Lupus

Systemic lupus erythematosus is the classic “autoimmune disease”. The cause is still unknown but genetic factors play a significant role. For reasons not yet understood, the immune system in lupus patients perceives some of the body as being foreign, attempting rejection.The immune system is stimulated, which reacts against many body parts including the lining of joints, heart and lungs. Skin is often involved, as well as parts of the central nervous system. Kidney involvement can be severe but fortunately strong medications are available to help prevent otherwise, serious deterioration.

Anyone can be affected with lupus, although it is typically more common in African American women of childbearing age. The presentation can be mysterious as lupus can involve so many different parts of the body. Patients may have unexplained fevers or rashes, and bruise easily due to low platelet counts (clotting factors). Patients can present with joint inflammation which may look like rheumatoid arthritis or chest pain, which can masquerade as a heart attack. As in so many diseases, having a high index of suspicion leads to getting the right blood tests to rule out or confirm a lupus diagnosis.

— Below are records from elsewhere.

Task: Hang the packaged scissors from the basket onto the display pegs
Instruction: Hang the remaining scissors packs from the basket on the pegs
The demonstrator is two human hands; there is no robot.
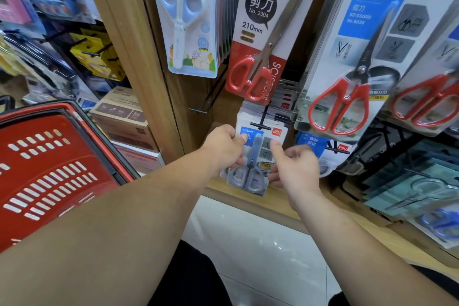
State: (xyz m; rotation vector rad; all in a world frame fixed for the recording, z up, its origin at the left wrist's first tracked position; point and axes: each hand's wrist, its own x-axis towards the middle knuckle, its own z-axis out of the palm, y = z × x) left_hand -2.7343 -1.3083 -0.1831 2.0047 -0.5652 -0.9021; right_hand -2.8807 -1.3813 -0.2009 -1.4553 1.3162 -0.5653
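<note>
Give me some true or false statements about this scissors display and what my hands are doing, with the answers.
1. The left hand and the right hand both grip the package of grey-handled scissors. True.
2. The basket is blue. False: it is red.
3. The 210mm package holds red-handled scissors. True.
4. The Clip Joy package holds black-handled scissors. False: its scissors have blue and white handles.
</note>
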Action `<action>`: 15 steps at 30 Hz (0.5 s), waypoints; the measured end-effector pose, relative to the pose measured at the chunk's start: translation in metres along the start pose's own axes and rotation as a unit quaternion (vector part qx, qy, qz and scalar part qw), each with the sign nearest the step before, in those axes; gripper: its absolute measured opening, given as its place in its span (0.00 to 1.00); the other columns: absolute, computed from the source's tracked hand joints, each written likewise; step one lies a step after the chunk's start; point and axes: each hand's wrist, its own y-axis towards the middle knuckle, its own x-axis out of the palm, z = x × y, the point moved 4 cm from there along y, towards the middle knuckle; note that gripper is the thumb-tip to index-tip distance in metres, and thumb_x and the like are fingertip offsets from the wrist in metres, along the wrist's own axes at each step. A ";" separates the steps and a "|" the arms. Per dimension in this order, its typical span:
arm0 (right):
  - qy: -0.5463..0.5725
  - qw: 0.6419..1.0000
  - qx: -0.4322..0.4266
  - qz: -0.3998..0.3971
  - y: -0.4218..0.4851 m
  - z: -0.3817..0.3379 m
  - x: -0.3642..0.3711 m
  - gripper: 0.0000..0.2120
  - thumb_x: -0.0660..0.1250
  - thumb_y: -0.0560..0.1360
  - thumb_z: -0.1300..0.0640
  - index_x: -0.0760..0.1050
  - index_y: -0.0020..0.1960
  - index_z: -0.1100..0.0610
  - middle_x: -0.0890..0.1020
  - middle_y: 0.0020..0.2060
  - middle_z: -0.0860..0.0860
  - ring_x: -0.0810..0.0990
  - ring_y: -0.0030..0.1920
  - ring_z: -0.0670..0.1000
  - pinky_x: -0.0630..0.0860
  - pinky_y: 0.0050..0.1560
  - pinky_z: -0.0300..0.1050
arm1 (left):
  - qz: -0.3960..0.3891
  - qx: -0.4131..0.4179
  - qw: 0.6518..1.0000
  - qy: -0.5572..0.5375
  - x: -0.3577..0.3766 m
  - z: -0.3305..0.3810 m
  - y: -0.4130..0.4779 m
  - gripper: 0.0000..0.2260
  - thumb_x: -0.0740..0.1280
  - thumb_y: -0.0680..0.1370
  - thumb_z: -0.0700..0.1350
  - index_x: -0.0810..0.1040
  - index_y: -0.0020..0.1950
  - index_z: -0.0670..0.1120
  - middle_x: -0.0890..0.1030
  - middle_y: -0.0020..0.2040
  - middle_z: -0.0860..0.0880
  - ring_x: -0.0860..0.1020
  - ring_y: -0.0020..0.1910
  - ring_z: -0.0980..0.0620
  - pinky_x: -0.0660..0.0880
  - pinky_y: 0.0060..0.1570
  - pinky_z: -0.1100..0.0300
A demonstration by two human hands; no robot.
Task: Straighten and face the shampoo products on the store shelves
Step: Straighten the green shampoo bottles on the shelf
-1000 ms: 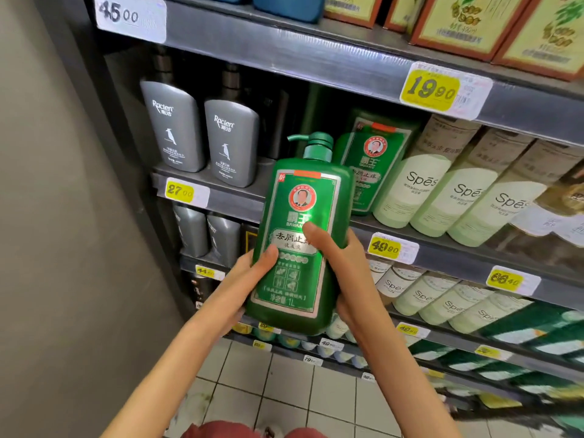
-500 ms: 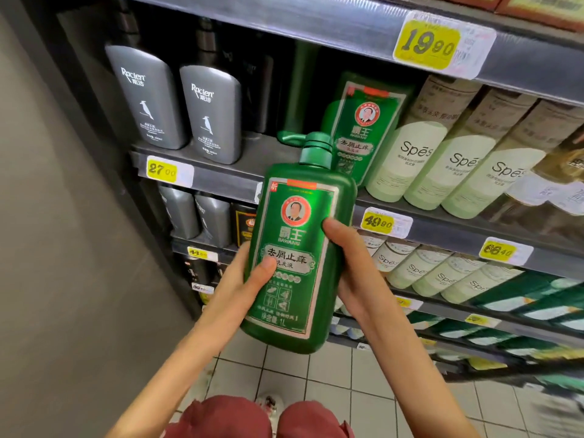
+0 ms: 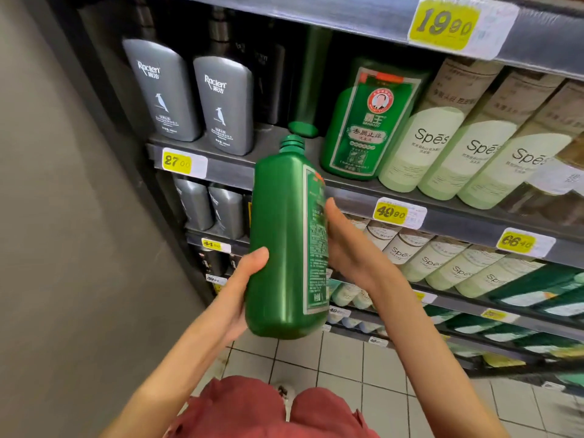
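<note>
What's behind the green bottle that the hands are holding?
Behind the green bottle run a shelf edge and lower grey bottles; what's directly behind is covered.

The left forearm [image 3: 177,368] and the right forearm [image 3: 420,358], both bare, rise from the lower edge of the frame and converge at its centre. The left hand [image 3: 243,289] grips the green bottle [image 3: 281,241] low on its left side, with the thumb across the near face. The right hand [image 3: 350,251] lies flat against the bottle's right side, fingers [image 3: 333,213] straight and pointing up.
</note>
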 end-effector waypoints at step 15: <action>-0.100 0.967 -0.088 0.217 -0.004 -0.003 0.014 0.27 0.80 0.61 0.62 0.75 0.57 0.60 0.84 0.49 0.55 0.83 0.50 0.53 0.81 0.51 0.50 | 0.230 0.110 0.790 0.558 0.027 -0.015 -0.002 0.63 0.76 0.58 0.60 0.27 0.70 0.55 0.50 0.75 0.45 0.52 0.74 0.48 0.55 0.72 0.51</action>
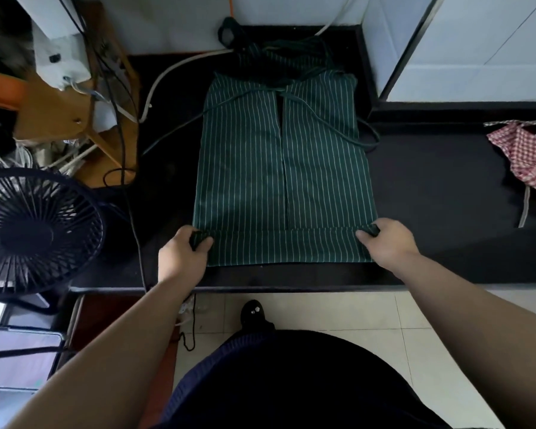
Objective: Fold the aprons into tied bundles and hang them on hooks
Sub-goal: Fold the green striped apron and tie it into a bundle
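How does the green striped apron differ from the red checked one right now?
The green striped apron lies flat mid-counter, sides folded inward; the red checked apron lies crumpled at the right edge, partly out of frame. The left hand and right hand pinch the green one's near fold; nothing touches the red one. Both rest on the black counter, ties loose.
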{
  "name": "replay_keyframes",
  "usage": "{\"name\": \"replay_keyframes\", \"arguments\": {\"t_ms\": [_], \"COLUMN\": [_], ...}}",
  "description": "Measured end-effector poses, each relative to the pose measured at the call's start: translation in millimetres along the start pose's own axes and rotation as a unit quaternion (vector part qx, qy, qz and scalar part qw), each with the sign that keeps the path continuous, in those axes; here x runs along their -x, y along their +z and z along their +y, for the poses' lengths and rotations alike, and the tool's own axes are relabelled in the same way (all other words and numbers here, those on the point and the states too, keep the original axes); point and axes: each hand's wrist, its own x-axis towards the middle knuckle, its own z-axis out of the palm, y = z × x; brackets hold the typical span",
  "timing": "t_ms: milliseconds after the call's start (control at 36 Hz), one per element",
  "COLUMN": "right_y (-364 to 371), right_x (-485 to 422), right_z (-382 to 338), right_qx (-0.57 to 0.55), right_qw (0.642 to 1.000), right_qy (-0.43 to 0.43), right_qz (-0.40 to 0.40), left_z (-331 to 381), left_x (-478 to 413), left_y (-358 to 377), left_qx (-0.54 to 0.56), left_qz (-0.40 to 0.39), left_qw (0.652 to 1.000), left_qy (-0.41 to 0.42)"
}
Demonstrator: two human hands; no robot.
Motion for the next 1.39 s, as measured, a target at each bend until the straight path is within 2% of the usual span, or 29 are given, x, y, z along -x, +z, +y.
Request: {"name": "replay_keyframes", "arguments": {"t_ms": [167,222,278,333,389,444,500,583,667,750,861,944,1056,1139,1250,1389], "right_y": [6.6,5.2,4.8,8.9,12.1,11.1,7.0,2.7,2.6,-1.1,-13.0,-21.3,-29.6,-31.4,-23.5,-24.2], "right_x": [1.2,3.9,5.4,4.6,8.1,15.1,18.4,20.2,15.2,9.7,2.7,-2.0,-5.6,-10.4,-19.0,-28.6], "right_z": [-0.2,0.2,1.2,3.4,4.2,5.3,8.4,8.5,8.5,2.1,-3.8,-3.3,-3.7,-0.7,-1.2,-10.9], "right_qx": [0.015,0.116,0.257,0.284,0.26,0.242,0.238,0.284,0.281,0.209,0.112,0.057,0.017,0.016,0.011,0.026], "right_qw": [0.999,0.989,0.95,0.915,0.914,0.936,0.939,0.921,0.921,0.952,0.984,0.993,0.996,0.998,1.0,0.999], "right_qy": [0.028,0.014,-0.087,-0.236,-0.3,-0.254,-0.243,-0.262,-0.268,-0.222,-0.138,-0.097,-0.052,-0.033,-0.012,0.02], "right_qz": [0.036,0.092,0.153,0.161,0.083,-0.011,-0.048,-0.04,-0.008,-0.003,-0.015,-0.034,-0.066,-0.046,-0.009,-0.022], "left_z": [7.5,8.7,5.0,-0.9,-3.9,-3.2,-5.4,-0.1,5.8,2.9,-3.2,-1.5,-6.9,-8.8,-4.3,8.9], "left_x": [-0.7,0.9,0.0,-5.8,-9.8,-11.4,-10.8,-5.0,-5.2,-13.1,-31.8,-43.5,-57.8,-60.2,-59.8,-53.1], "left_y": [6.8,6.4,6.4,7.5,4.7,-1.7,-6.0,-16.4,-22.0,-24.6,-30.3,-33.6,-32.3,-28.7,-19.5,-11.3], "left_qx": [-0.052,-0.097,-0.184,-0.232,-0.244,-0.236,-0.226,-0.218,-0.264,-0.252,-0.13,-0.013,0.145,0.147,0.081,0.05], "left_qz": [0.023,0.048,0.081,0.072,0.032,-0.01,-0.036,-0.121,-0.18,-0.199,-0.188,-0.181,-0.151,-0.117,-0.065,0.032], "left_qw": [0.998,0.994,0.969,0.922,0.886,0.882,0.896,0.925,0.911,0.914,0.951,0.976,0.978,0.982,0.994,0.997], "left_qy": [-0.003,0.022,0.146,0.301,0.394,0.407,0.38,0.288,0.26,0.249,0.207,0.123,0.011,0.002,-0.019,-0.045]}}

Lupus often requires physicians from different specialties to be involved; nephrologists need to carefully follow the kidney involvement. Sometimes early intervention prevents lupus kidney disease from advancing. On the other hand, patients who have received kidney transplants are doing generally well.

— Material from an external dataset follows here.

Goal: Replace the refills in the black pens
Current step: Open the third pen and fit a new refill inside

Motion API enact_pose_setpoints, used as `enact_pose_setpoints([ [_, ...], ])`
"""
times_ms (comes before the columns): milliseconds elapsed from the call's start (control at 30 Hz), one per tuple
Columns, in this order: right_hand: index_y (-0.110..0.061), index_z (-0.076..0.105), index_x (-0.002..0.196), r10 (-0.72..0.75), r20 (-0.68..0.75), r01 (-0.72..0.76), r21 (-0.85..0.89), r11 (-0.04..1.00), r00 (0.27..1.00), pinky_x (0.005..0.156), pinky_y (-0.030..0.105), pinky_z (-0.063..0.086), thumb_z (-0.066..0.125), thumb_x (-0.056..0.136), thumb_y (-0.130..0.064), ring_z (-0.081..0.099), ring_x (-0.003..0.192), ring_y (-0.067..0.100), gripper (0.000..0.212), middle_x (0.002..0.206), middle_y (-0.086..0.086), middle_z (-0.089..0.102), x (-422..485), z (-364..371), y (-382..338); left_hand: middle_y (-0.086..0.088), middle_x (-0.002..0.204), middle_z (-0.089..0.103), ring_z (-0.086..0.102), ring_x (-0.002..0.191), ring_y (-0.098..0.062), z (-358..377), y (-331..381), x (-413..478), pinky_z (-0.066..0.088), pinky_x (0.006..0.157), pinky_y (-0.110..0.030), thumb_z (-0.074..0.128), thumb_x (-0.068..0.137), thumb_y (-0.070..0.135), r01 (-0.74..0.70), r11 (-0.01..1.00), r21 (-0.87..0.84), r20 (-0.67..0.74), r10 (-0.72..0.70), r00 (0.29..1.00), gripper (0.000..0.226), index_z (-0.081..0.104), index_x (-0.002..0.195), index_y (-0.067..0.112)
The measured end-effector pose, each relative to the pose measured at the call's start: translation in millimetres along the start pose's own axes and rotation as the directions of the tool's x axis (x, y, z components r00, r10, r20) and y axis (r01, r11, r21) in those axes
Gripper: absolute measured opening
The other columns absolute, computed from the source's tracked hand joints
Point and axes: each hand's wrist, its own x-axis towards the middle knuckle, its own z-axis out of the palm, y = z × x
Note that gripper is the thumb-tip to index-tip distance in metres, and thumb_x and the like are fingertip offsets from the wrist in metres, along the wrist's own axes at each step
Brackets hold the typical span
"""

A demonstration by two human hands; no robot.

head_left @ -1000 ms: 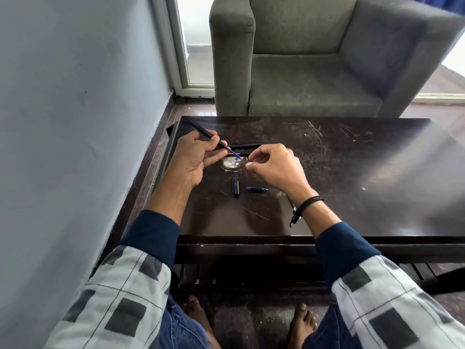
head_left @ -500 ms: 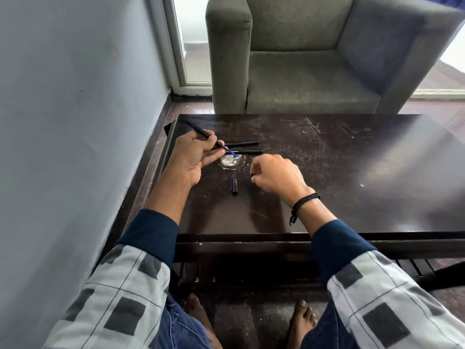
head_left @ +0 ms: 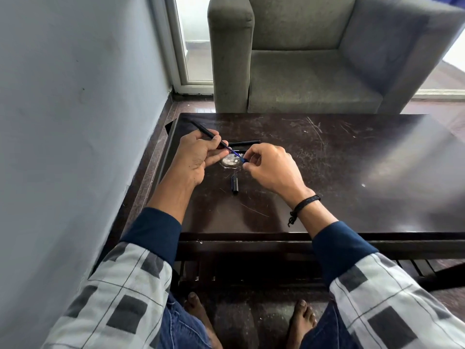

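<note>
1. A dark, scratched low table (head_left: 327, 172) stood against a grey wall, with a grey armchair (head_left: 314, 71) just beyond its far edge.
2. The left hand (head_left: 198, 157) was closed around a black pen barrel (head_left: 206, 131), tilted so that its far end pointed up and away to the left.
3. A thin blue refill (head_left: 235, 154) stuck out of the barrel's near end, above a small round shiny object (head_left: 230, 162) lying on the table; what that object was could not be told.
4. The right hand (head_left: 271, 167) had thumb and forefinger pinched together at the refill's free end, on what looked like a small blue piece (head_left: 243, 160), too small to identify.
5. Two more black pens (head_left: 245, 142) lay side by side just behind the hands, and a short black pen part (head_left: 234, 183) lay near the front of them, apart from both.
6. The step in hand appeared to be seating the refill in the barrel.
7. The next move would probably call for a straight push along the barrel's axis while the left hand held firm, then fitting the short black part.
</note>
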Motion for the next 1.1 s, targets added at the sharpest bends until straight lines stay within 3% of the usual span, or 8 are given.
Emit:
enact_pose_setpoints([
  [467, -0.023, 0.075, 0.102, -0.015, -0.044, 0.018, 0.059, 0.998, 0.999, 0.082, 0.036, 0.055, 0.07, 0.088, -0.025, 0.067, 0.091, 0.017, 0.014, 0.098, -0.006, 0.073, 0.6, 3.4, 0.1, -0.016, 0.087, 0.071, 0.075, 0.078, -0.024, 2.3, -2.1, -1.8, 0.061, 0.066, -0.03, 0.06, 0.094, -0.005, -0.002, 1.0, 0.023, 0.017, 0.001, 1.0, 0.014, 0.064, 0.091, 0.008],
  [733, -0.024, 0.076, 0.097, 0.083, -0.018, -0.078, 0.208, 0.975, 0.996, 0.082, 0.033, 0.055, 0.076, 0.086, -0.024, 0.066, 0.086, 0.01, 0.011, 0.089, -0.009, 0.072, 5.5, 9.2, 4.5, -0.016, 0.088, 0.071, 0.075, 0.079, -0.023, 1.7, -3.0, 0.0, 0.062, 0.071, -0.033, 0.06, 0.094, -0.004, -0.004, 1.0, 0.004, 0.015, 0.004, 1.0, 0.013, 0.065, 0.091, 0.008],
  [867, -0.024, 0.075, 0.1, 0.0, -0.066, 0.008, 0.119, 0.993, 0.998, 0.08, 0.034, 0.053, 0.072, 0.089, -0.025, 0.065, 0.089, 0.014, 0.012, 0.095, -0.008, 0.07, 3.0, 14.1, 1.1, -0.016, 0.088, 0.072, 0.075, 0.08, -0.025, 3.2, -4.0, -1.0, 0.062, 0.07, -0.032, 0.061, 0.094, -0.005, -0.003, 1.0, 0.011, 0.021, 0.003, 1.0, 0.012, 0.065, 0.093, 0.007],
  [1100, -0.025, 0.077, 0.098, 0.132, 0.008, -0.125, 0.375, 0.918, 0.991, 0.079, 0.033, 0.056, 0.069, 0.095, -0.024, 0.068, 0.083, 0.012, 0.009, 0.087, -0.006, 0.075, 9.1, 14.7, 1.6, -0.015, 0.086, 0.074, 0.076, 0.082, -0.026, 6.5, -10.2, -2.3, 0.061, 0.07, -0.031, 0.061, 0.093, -0.005, 0.0, 0.999, 0.05, 0.055, -0.003, 0.998, 0.011, 0.065, 0.098, 0.005],
])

Prednisone is one of the medications used to treat lupus.This drug is a double-edged sword as it can be lifesaving but at the same time, can cause significant side effects including weight gain, diabetes, and compression fractures. Another drug used more for  skin and joint involvement, is Plaquenil. For severe kidney involvement, drugs such as CellCept and Cytoxan, can be quite helpful. In the last few years, a new intravenous drug, Benlysta, was FDA-approved. This was the first new FDA-approved lupus drug in 50 years and appears to be more helpful in the non-kidney aspects of lupus. The intention is that all these drugs may allow medical practitioners to manage lupus with a lower level of prednisone.